La Fiera della Vanità di William Makepeace Thackeray
Forma e sostanza. Gioco pericoloso e seduttivo quando i contenuti di uno sguardo irriverente salgono alla cattedra della letteratura. Disgregazione delle apparenze sociali, primato del poco rassicurante profilo umano. La Fiera della vanità di William Makepeace Thackeray, edito da Rusconi Libri e disponibile su InMondadori a soli 6,80 €, è l’oltraggio al perbenismo vittoriano, la vittoria della crudeltà sincera sulla brodaglia del sentimentalismo. Racconto senza sconti, beffardo negli esiti, proprio come la vita. Opera dove trova asilo la vista alla ricerca di autenticità.

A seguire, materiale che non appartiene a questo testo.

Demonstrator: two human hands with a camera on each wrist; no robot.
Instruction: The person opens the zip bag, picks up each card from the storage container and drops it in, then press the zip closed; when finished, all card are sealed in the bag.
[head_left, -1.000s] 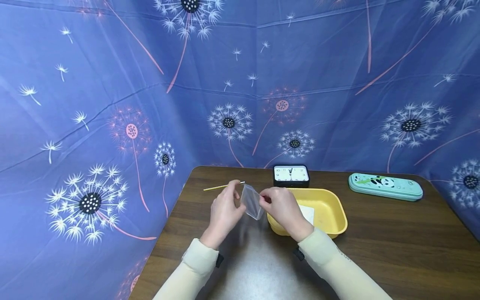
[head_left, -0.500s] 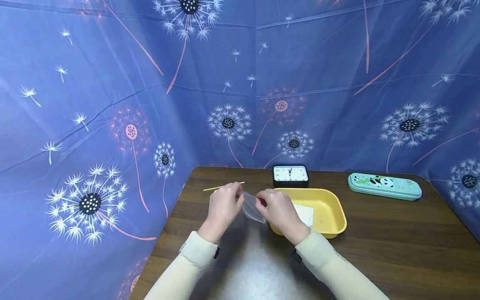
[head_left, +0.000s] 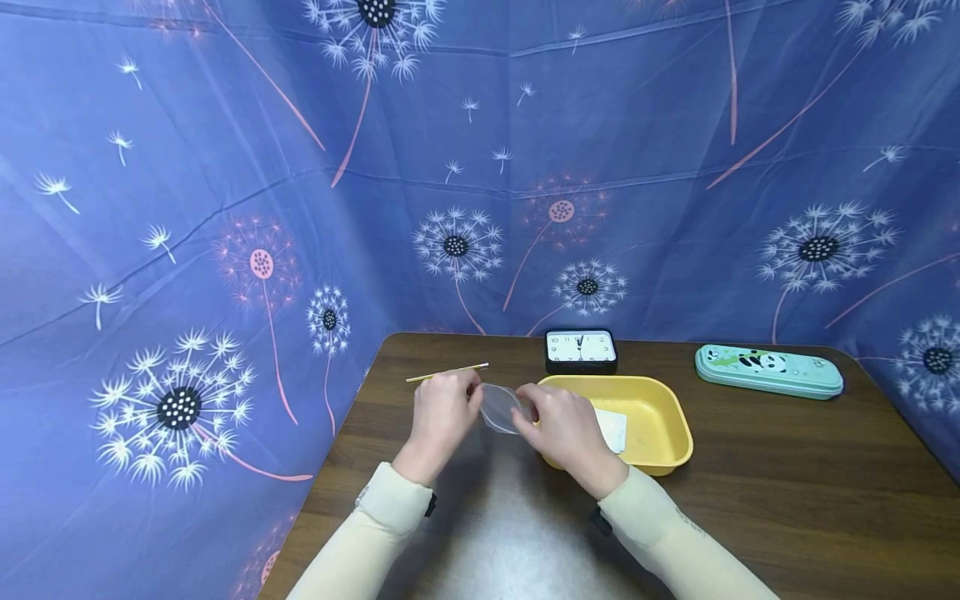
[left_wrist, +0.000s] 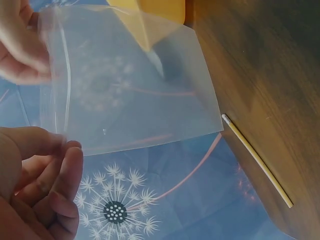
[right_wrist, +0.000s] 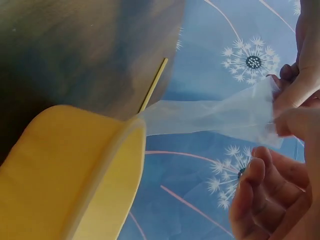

“Chi fu il balordo che disse: “Le belle parole non condiscono le rape”? In società, metà delle rape sono servite e insaporite con quest’unica salsa”. La cruda, spietata, banale quotidianità merita davvero gli incartamenti che le offriamo? E se invece volessimo abbandonare la superficie per guardare dentro le figure, cosa scopriremmo? La Fiera della vanità, senza perdere l’attenzione alla sofisticatezza dell’ottocento inglese, traccia dei paesaggi umani avvolti da una stantia ipocrisia. Società dell’epoca spogliata delle sue vesti barocche. L’opera rilascia una sensazione d’inquietudine tanto angosciante quanto affascinate, perché ci appartiene. Come il maestro Goethe insegna “Una parola schietta è terribile, quando d’improvviso rivela ciò che il cuore da tanto si permette”.
Gli animi più sciocchi sono anche i più “virtuosi”, nell’accezione dettata dal senso comune, mentre le figure più infide rivelano qualità di straordinaria intelligenza e fascinazione. Chi amare allora? Chi l’incarnazione del bene e chi del male? Come riportare al semplicistico dualismo una complessità che sfugge ai rassicuranti codici delle apparenze? Nasce nel lettore il piacere di sentirle vive quelle parole impagliate nella carta. Non c’è atto eroico, che trova il suo apice nella tragedia, perché non c’è eroismo. La quotidianità sbarra la strada alla volontà monumentalistica dell’io. E per una volta la letteratura depone la sua bassa vocazione consolatoria per il dramma dell’assurdo.
La Fiera della vanità anticipa infatti l’annientamento dei facili ruoli valoriali. Ma non si tratta del semplice stratagemma che maschera il bene nel male o viceversa, portando la questione sull’asse dell’esistenza stessa della giustizia. Cosa chiamiamo giustizia? E le fortune a chi sorridono e perché? Infondo poi poco importa. L’uomo cerca la vanità, il suo appagamento e la felicità. Spiegazioni, logica, valori, religioni sono tutte questioni da rispolverare nella tristezza. Chi gioisce non ne chiede il perché, neppure pensa alla gioia, la vive. “Tutto è vanità, lo sappiamo, ma chi non confesserà di voler una parte di questa vanità? Vorrei sapere quale uomo sensato disprezza l’arrosto, soltanto perché è transitorio”.
C’è tuttavia un aspetto che forse rende distante, dalla nostra nozione di attualità, l’opera di William Makepeace Thackeray. Le descrizioni, come i diversi riferimenti, possono risultare a tratti lontani dalla sensibilità incapace d’attesa del XXI secolo. Anche personaggi minori sono ritratti in minuti dettagli. Dobbiamo immaginare che all’epoca la scelta rappresentava una forma di diletto cara ai lettori, che potevano rileggere in gesta e parole letterarie le tante persone reali del loro tempo. Non è pregiudicata la fruibilità dell’opera, ma non pensate di misurarvi con una letteratura commerciale, prevedibile, fatta d’azione e comodi colpi di scena. La Fiera della vanità è una delle massime espressioni della letteratura inglese, chi la scoprirà saprà anche amarla.